### Work instruction
Present an exact copy of each line below.

### Provided data

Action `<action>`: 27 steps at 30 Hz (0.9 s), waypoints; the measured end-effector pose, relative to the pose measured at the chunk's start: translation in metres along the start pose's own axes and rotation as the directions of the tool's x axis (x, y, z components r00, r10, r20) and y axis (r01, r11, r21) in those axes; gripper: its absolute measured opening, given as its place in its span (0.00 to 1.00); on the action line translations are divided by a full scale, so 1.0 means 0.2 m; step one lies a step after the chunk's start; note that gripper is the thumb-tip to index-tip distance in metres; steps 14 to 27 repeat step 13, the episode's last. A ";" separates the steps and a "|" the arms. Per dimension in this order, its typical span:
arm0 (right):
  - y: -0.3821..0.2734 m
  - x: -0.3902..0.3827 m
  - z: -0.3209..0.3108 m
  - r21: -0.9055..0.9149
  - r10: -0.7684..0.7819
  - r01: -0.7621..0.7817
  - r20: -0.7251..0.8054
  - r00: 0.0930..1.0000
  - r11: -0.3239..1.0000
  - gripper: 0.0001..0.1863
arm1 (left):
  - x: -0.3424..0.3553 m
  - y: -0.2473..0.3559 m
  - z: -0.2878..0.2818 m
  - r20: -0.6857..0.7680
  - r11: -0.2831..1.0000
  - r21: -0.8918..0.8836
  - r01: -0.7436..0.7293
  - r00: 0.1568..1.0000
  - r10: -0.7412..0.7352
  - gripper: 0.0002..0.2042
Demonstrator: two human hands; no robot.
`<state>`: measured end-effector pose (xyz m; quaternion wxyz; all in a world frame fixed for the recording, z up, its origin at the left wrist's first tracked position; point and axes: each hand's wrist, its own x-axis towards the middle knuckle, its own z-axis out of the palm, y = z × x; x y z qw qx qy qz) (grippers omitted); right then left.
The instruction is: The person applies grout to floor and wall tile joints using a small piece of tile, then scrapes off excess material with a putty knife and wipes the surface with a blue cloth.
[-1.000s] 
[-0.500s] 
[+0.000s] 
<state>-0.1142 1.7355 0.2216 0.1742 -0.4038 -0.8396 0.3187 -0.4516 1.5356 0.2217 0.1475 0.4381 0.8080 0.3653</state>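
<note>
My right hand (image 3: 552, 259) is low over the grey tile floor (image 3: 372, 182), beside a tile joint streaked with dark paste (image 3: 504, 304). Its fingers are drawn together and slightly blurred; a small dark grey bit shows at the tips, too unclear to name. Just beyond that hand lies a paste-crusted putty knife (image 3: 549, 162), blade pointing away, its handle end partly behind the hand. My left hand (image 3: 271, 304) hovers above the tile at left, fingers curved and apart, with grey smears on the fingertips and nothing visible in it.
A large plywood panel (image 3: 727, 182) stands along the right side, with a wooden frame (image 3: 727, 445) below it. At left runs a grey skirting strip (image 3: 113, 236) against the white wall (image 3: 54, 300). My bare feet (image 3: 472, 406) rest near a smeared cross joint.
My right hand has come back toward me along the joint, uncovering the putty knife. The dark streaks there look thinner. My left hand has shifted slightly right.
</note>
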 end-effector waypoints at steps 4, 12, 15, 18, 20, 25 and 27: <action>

### Answer section
Action `<action>`: 27 steps at 30 Hz (0.9 s), waypoints; the measured end-effector pose, relative to the pose measured at the chunk's start: translation in metres along the start pose's own axes and rotation as the directions of the tool's x axis (x, y, z components r00, r10, r20) and y axis (r01, r11, r21) in those axes; gripper: its absolute measured opening, given as its place in its span (0.00 to 1.00); on the action line translations are divided by a full scale, so 1.0 means 0.2 m; step one lies a step after the chunk's start; note that gripper is the thumb-tip to index-tip distance in metres; steps 14 to 27 repeat step 13, the episode's last. A ";" separates the steps and a "|" the arms. Per dimension in this order, its typical span:
arm0 (right):
  - y: -0.3821..0.2734 m
  - x: -0.3902..0.3827 m
  - z: -0.3209..0.3108 m
  - r21: -0.9055..0.9149
  - r10: -0.7684..0.7819
  - r01: -0.7621..0.7817
  - r20: -0.7251..0.8054
  - r00: 0.0930..1.0000
  - r11: -0.3239..1.0000
  - gripper: 0.0001..0.1863
arm1 (left):
  - x: -0.3424..0.3553 m
  - y: -0.2473..0.3559 m
  - z: -0.2878..0.2818 m
  - r20: -0.6857..0.7680
  - r11: -0.2831..1.0000
  - r21: -0.8918..0.8836
  - r01: -0.7436..0.7293
  - r00: 0.1568..1.0000
  - r10: -0.7412..0.7352
  - gripper: 0.0002..0.2042
Demonstrator: two human hands; no robot.
`<state>`: measured end-effector pose (xyz m; quaternion wxyz; all in a world frame fixed for the recording, z up, its origin at the left wrist's first tracked position; point and axes: each hand's wrist, its own x-axis towards the middle knuckle, its own z-axis out of the palm, y = z × x; x y z qw qx qy qz) (grippers omitted); right then left.
The instruction is: The person applies grout to floor and wall tile joints using a small piece of tile, then scrapes off excess material with a putty knife and wipes the surface with a blue cloth.
[-1.000s] 
[-0.500s] 
[+0.000s] 
<state>-0.1142 1.7355 0.2216 0.1742 -0.4038 -0.8396 0.3187 -0.4516 1.5356 0.2217 0.1475 0.4381 0.8080 0.3653</state>
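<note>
My right hand (image 3: 552, 259) is low over the grey tile floor (image 3: 372, 182), beside a tile joint streaked with dark paste (image 3: 504, 304). Its fingers are drawn together and slightly blurred; a small dark grey bit shows at the tips, too unclear to name. Just beyond that hand lies a paste-crusted putty knife (image 3: 549, 162), blade pointing away, its handle end partly behind the hand. My left hand (image 3: 271, 304) hovers above the tile at left, fingers curved and apart, with grey smears on the fingertips and nothing visible in it.
A large plywood panel (image 3: 727, 182) stands along the right side, with a wooden frame (image 3: 727, 445) below it. At left runs a grey skirting strip (image 3: 113, 236) against the white wall (image 3: 54, 300). My bare feet (image 3: 472, 406) rest near a smeared cross joint.
My right hand has come back toward me along the joint, uncovering the putty knife. The dark streaks there look thinner. My left hand has shifted slightly right.
</note>
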 end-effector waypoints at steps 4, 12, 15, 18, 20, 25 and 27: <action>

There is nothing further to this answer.